Но я уже ничего больше не знал и не отвечал ни слова, а Джемми держал еще ключ от шкафа, ожидая ответа, который должен был убедить его, что я точно ирландец.
— Et cum Spiritu tuo, — прошептала мне девушка.
— Et cum Spiritu tuo! — закричал я во все горло.
— Браво! — сказал Джемми. — Ты наш. Теперь говори, что ты хочешь? Что тебе надобно? Спрашивай что угодно, все будет; разумеется, только, если у тебя есть деньги.
— За деньгами дело не станет, — отвечал я, побрякивая несколькими монетами, которые были у меня в кармане.
— Так ты очень кстати попал, прямо на свадьбу, — вскричал почтенный содержатель «Зеленого Эрина».
— Какую свадьбу? — спросил я с удивлением.
— Не знаешь ли Боба?
— Боба? Как не знать.
— Он ведь женится.
— Неужто?
— Теперь и свадьба идет.
— Да ведь он здесь не один с «Трезубца»?
— Какой один! Семеро, любезный друг, ровно семеро, как семь смертных грехов.
— Где же они теперь?
— В церкви.
— Нельзя ли и мне туда?
— Пожалуй, пойдем, я тебя провожу.
— Зачем тебе беспокоиться? — сказал я, стараясь от него отделаться. — Я и один дойду.

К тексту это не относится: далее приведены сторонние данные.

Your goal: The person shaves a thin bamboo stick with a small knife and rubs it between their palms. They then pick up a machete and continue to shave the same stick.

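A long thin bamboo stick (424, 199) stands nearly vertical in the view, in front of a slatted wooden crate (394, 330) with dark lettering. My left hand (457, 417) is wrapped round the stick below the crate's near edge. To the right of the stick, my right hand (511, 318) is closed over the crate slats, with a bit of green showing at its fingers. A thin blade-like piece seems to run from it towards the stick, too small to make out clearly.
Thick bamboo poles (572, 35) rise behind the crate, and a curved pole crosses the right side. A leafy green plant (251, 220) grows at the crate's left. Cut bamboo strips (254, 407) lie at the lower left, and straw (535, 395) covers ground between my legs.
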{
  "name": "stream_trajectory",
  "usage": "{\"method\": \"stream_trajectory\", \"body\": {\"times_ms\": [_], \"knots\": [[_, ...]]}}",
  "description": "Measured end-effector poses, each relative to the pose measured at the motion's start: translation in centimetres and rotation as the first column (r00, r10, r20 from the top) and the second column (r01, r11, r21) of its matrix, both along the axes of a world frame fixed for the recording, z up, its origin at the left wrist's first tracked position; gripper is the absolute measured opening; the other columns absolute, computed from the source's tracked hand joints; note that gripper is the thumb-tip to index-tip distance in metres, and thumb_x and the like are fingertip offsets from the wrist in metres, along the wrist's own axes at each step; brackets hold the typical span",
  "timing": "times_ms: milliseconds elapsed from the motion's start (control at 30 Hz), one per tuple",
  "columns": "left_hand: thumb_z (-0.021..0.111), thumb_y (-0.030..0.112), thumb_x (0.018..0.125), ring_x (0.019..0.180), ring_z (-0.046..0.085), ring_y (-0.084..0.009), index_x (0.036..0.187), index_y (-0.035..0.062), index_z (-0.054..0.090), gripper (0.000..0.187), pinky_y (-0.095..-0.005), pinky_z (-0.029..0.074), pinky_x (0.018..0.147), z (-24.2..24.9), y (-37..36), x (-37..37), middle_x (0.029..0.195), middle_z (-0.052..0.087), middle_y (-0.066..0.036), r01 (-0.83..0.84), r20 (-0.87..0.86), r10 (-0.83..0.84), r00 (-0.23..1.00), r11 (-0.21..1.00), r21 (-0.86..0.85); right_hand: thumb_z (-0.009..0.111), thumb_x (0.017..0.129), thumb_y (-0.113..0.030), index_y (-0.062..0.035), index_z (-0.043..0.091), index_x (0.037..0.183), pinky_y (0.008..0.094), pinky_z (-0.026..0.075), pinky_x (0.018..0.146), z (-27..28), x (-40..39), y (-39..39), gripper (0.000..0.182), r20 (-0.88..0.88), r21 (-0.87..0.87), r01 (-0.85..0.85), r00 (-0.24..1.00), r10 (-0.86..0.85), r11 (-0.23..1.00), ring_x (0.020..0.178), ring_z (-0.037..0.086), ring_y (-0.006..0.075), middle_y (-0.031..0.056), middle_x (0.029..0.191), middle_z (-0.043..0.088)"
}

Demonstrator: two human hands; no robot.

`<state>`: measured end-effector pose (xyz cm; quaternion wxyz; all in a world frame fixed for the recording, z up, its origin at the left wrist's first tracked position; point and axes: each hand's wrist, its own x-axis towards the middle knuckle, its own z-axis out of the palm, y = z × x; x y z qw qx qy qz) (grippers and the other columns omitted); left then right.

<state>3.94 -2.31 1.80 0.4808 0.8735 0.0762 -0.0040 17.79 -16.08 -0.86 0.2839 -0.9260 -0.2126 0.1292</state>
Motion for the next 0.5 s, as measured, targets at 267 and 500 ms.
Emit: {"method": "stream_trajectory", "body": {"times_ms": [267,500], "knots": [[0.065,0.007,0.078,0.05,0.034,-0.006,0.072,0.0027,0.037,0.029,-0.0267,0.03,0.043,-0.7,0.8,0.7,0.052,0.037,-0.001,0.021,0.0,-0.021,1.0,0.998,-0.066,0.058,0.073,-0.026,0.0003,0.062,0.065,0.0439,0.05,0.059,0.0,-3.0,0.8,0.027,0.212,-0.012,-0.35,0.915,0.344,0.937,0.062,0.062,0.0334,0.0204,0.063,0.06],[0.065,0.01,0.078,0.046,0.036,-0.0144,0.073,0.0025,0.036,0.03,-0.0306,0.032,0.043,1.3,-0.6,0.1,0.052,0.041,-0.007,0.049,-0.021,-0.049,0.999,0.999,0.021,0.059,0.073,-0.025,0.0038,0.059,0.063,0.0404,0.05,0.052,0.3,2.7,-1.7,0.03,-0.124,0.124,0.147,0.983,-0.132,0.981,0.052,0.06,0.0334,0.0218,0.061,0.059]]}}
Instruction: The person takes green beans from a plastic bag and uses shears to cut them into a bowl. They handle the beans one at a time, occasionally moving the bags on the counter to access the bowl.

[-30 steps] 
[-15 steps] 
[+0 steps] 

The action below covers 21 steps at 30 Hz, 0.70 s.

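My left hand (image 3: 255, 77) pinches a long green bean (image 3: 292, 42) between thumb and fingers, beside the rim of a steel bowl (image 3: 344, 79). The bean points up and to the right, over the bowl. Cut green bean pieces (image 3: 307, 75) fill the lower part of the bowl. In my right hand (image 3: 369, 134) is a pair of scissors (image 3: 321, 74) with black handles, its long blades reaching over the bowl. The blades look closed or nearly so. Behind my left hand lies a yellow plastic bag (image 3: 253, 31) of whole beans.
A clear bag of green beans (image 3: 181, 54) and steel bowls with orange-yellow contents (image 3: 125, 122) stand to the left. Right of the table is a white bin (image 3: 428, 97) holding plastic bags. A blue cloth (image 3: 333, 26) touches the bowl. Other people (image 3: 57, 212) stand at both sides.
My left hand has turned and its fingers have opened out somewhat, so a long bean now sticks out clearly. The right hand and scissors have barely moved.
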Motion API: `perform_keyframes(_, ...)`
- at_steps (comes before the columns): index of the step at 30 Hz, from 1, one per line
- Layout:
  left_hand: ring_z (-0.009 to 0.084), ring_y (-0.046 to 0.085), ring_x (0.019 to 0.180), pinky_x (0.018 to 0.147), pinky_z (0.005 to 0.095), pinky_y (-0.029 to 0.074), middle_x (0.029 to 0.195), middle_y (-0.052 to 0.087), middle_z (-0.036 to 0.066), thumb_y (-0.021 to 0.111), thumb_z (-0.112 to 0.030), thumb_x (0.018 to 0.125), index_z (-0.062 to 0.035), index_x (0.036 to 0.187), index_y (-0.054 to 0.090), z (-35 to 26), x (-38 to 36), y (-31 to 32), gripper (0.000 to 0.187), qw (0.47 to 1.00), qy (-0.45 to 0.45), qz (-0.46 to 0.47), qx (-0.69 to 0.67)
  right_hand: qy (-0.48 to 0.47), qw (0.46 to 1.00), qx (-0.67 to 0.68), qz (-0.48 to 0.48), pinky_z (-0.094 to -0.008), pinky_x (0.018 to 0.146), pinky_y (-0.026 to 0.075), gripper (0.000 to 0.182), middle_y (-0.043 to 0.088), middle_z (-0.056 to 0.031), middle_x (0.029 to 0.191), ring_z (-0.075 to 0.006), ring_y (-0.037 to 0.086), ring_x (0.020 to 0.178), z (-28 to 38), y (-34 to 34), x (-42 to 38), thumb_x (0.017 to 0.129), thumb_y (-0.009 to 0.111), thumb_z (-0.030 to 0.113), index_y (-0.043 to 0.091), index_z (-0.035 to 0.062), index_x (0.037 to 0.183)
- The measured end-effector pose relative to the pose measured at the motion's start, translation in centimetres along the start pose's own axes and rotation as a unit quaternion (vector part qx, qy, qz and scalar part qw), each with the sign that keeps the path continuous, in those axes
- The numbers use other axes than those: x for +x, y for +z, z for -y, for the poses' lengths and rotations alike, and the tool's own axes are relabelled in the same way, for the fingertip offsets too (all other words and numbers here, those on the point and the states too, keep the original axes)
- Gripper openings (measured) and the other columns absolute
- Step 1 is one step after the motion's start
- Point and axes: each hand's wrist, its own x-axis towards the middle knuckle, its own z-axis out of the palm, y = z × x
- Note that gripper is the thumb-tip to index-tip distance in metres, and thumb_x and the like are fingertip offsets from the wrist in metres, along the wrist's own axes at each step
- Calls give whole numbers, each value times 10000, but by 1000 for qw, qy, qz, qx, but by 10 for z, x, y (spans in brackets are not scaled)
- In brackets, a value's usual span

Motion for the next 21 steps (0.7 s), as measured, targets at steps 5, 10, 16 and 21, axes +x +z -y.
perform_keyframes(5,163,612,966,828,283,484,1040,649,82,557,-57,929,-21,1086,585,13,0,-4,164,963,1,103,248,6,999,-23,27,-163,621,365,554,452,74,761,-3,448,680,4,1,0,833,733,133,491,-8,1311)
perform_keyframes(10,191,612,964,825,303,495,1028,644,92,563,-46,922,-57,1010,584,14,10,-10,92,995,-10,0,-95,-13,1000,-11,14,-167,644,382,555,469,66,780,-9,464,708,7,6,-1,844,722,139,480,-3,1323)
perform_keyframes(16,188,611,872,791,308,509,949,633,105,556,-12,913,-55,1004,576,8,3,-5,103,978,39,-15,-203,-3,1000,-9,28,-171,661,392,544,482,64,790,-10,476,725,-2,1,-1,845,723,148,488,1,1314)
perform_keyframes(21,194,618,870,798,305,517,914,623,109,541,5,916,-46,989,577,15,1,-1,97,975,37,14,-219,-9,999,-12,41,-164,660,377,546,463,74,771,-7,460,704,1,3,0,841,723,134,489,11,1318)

— Как бы не так! Через улицу, что ли? Высунь-ка нос-то, так адмиральские шпионы тебя разом и за чупрун. Нет, нет, пойдем лучше со мной.
— Так, видно, у вас здесь особый ход в церковь?
— Не без того; у нас здесь машин не меньше, чем в Друри-Ленском театре, где в одном балете двадцать пять раз переменяют декорацию так, что мигнуть не успеешь. Пойдем.
Мистер Джемми схватил меня за руку и потащил с самым дружеским видом, но с такою силою, что если бы и охота была, то я бы не мог сопротивляться. Однако я был этому очень не рад; мне совсем не хотелось столкнуться с нашими дезертирами. По невольному движению я засунул руку за пазуху и взялся за мичманский кинжал, который на всякий случай спрятал под свою фланелевую рубашку; и не в силах будучи противиться железной руке, которая меня тащила, следовал за страшным проводником своим, намереваясь действовать по обстоятельствам, но решившись на все, потому что вся моя карьера зависела от того, как я окончу это опасное предприятие.